VideoStudio 10 comes in a standard version ($69.99 direct) and Plus version ($99.99).The latter, which I tested after an uneventful installation, includes support for HDV, 5.1 surround sound, and up to six overlay tracks. Both versions offer three editing options: the VideoStudio Editor, the Movie Wizard, and the DV-to-DVD Wizard.

Ulead provides a good complement of basic editing tools, including the unusual Multitrim feature, which lets you quickly pull scenes from longer video files. That, combined with storyboard and timeline tools as well as an increasingly functional interface (good riddance to the early boom-box–inspired look), make the editing function quite usable. Like almost all similar products, VideoStudio can do auto-scene detection and use what it finds to create chapters on its own.

The biggest new feature in the main editor is HDV editing, a capability that's becoming more common as consumer HDV camcorders come to market. But this high-resolution compressed format can slow many video editors to a frustrating crawl, even on a powerful system. Ulead solves the problem by creating low-resolution "proxy" files that you actually use during editing, and referring back to the HDV source for final rendering.

Though creating the proxy files can take a long time (about 3 hours 20 minutes for a 60-minute video file on a 3.2-GHz HP 4100 Workstation), the technique worked very well in my tests. And as Ulead already introduced the technique late last year in its prosumer editor MediaStudio, most of the kinks seem to have been worked out.

I've always loved VideoStudio's ability to scan DV tapes at 6X speed, identifying scenes for subsequent batch capture. With the DV-to-DVD wizard, you can choose the desired scenes, pick a menu scheme, walk off, and return to a finished DVD, reducing your editing and authoring time to just a few minutes. In version 10, you can automatically convert an entire DV tape, and store and print the scene and time-code information from the quick scan to paper, providing a unique archival function Basically, you can quick-scan your tapes, print the time-code information with thumbnails, and know what's on the tape in the future.

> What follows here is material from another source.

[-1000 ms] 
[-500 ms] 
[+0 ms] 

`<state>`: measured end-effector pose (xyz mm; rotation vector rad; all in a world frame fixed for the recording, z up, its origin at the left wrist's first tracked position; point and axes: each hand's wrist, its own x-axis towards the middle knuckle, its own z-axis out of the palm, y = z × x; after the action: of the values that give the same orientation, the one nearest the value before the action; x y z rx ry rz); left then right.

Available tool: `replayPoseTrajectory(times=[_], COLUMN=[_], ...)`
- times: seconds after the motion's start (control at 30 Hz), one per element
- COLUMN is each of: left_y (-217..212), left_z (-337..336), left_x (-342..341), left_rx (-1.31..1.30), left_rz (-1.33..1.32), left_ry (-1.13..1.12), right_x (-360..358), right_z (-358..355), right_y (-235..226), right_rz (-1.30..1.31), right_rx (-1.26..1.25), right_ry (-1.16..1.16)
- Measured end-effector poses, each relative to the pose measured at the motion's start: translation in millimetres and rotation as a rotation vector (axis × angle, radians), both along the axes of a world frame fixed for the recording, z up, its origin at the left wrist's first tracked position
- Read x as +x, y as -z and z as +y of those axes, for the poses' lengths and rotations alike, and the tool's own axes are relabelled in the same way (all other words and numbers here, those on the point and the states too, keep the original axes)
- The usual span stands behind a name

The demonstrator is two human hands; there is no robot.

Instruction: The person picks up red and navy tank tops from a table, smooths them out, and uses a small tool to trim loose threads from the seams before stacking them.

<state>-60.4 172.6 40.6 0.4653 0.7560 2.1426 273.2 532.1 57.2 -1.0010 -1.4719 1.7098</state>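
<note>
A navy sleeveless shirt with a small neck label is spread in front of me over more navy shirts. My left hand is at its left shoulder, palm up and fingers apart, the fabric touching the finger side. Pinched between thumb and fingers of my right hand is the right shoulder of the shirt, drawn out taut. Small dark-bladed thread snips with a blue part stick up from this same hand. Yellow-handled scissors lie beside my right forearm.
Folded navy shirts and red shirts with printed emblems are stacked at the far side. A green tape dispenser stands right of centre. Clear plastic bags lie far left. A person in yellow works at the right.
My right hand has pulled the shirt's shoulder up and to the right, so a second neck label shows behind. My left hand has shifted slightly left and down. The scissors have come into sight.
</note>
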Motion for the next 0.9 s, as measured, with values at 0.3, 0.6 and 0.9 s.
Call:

On the authoring front, Ulead introduced a menu that uses one large window for preview, instead of multiple buttons that are generally too small to play discernable video. (Competing products, such as iDVD, Pinnacle Studio, MyDVD, and Premiere Elements, put three to six little icons on a single menu.)

When viewing the DVD, you press a button in this SmartScene menu to select a video, which appears in the single large player window on the playback device. It's an elegant effect unavailable in any other authoring program—whether for Windows or Mac—that I'm aware of.

I have to pause the highlight reel here, though, to discuss some of VideoStudio's subpar features—some important, some not. Chroma-keying, which lets you put any background behind your subject, again proves unimpressive. And the new image stabilization feature compares poorly with what CyberLink PowerProducer and Pinnacle Studio offer. Also, the program lacks automatic color correction, slow-motion video produces too much flicker (as did one of my two pan-and zoom-trials), and I still find the audio mixer clumsy.

On the other hand, encoding performance was good—getting a 12-minute test clip into MPEG-2 format took just 17 minutes 46 seconds, compared with 19:49 for Premiere Elements and a dreadful 63:46 for Cyberlink PowerDirector. VideoStudio can also produce video for the Sony PSP and Apple iPod—features that cost extra with PowerDirector.

Overall, VideoStudio hasn't persuaded me to uninstall Premiere Elements, but its impressive HDV abilities have persuaded me to leave both on my system.